Task:
Count every line below that contains "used", then state the total with no other output.

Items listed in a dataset
>>>>>
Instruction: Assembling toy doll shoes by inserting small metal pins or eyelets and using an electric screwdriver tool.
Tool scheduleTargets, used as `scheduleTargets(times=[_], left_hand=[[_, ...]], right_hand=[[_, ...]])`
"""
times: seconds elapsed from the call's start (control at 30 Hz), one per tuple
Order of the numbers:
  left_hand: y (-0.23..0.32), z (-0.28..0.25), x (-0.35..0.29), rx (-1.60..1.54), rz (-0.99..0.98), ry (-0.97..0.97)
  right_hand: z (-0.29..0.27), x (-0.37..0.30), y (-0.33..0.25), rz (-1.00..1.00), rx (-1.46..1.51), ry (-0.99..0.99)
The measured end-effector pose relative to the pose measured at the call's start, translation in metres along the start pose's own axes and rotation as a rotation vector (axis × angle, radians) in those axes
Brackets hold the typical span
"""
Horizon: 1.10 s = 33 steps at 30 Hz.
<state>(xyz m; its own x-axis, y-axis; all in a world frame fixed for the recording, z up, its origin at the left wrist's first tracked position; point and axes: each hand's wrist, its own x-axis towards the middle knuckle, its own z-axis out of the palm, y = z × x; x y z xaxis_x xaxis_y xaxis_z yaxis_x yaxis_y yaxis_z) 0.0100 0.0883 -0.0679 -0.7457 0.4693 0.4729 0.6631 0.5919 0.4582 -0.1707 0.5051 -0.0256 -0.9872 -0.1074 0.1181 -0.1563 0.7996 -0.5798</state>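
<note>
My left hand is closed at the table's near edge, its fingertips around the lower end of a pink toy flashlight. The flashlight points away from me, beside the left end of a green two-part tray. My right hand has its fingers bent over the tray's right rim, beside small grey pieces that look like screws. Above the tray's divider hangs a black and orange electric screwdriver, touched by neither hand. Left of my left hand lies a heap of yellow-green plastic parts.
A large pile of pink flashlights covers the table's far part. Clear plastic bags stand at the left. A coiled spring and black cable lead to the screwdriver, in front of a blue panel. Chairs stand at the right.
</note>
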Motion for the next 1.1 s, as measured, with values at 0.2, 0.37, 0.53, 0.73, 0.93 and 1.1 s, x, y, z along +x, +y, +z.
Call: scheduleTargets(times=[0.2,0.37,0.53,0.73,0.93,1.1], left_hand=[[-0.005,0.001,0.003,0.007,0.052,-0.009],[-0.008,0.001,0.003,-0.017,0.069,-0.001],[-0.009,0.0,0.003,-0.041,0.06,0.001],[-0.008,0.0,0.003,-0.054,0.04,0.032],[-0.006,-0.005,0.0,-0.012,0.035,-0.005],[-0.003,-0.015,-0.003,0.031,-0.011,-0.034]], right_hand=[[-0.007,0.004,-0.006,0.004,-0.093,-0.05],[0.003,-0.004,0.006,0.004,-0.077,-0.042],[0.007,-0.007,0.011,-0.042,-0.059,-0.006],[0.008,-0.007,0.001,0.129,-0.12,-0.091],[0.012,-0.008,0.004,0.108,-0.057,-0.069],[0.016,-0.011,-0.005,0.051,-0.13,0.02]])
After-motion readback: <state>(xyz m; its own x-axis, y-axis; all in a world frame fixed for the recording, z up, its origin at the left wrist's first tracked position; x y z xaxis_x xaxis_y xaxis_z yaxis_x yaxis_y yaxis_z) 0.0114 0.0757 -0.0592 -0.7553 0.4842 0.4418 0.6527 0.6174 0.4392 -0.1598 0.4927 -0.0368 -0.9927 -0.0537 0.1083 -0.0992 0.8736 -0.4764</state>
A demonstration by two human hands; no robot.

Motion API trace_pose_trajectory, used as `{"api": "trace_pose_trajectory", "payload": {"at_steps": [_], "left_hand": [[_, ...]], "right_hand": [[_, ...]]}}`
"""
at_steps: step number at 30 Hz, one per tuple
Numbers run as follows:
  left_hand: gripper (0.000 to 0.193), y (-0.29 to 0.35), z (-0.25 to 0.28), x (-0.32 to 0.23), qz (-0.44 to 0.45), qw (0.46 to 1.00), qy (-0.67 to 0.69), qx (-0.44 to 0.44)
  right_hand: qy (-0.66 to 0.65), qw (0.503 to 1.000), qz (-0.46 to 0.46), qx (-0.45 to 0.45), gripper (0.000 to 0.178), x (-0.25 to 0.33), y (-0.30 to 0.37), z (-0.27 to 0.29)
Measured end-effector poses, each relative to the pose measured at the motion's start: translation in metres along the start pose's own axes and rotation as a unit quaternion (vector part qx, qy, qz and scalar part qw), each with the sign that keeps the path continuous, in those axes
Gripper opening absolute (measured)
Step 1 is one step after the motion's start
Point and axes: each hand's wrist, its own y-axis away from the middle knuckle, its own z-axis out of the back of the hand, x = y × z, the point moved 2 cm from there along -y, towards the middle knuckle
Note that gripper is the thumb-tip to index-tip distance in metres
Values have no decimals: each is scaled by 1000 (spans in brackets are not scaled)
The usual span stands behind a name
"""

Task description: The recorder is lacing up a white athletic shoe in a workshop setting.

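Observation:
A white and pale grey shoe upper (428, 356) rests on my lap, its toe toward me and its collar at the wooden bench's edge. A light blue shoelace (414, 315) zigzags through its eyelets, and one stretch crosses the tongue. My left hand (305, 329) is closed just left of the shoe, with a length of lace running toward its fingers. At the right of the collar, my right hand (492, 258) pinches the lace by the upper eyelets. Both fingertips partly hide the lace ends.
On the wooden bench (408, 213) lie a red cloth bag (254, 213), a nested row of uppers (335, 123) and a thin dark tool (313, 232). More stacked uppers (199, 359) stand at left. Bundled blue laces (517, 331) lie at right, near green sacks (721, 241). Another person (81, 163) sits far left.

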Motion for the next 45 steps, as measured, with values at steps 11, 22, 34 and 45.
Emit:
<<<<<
Task response:
2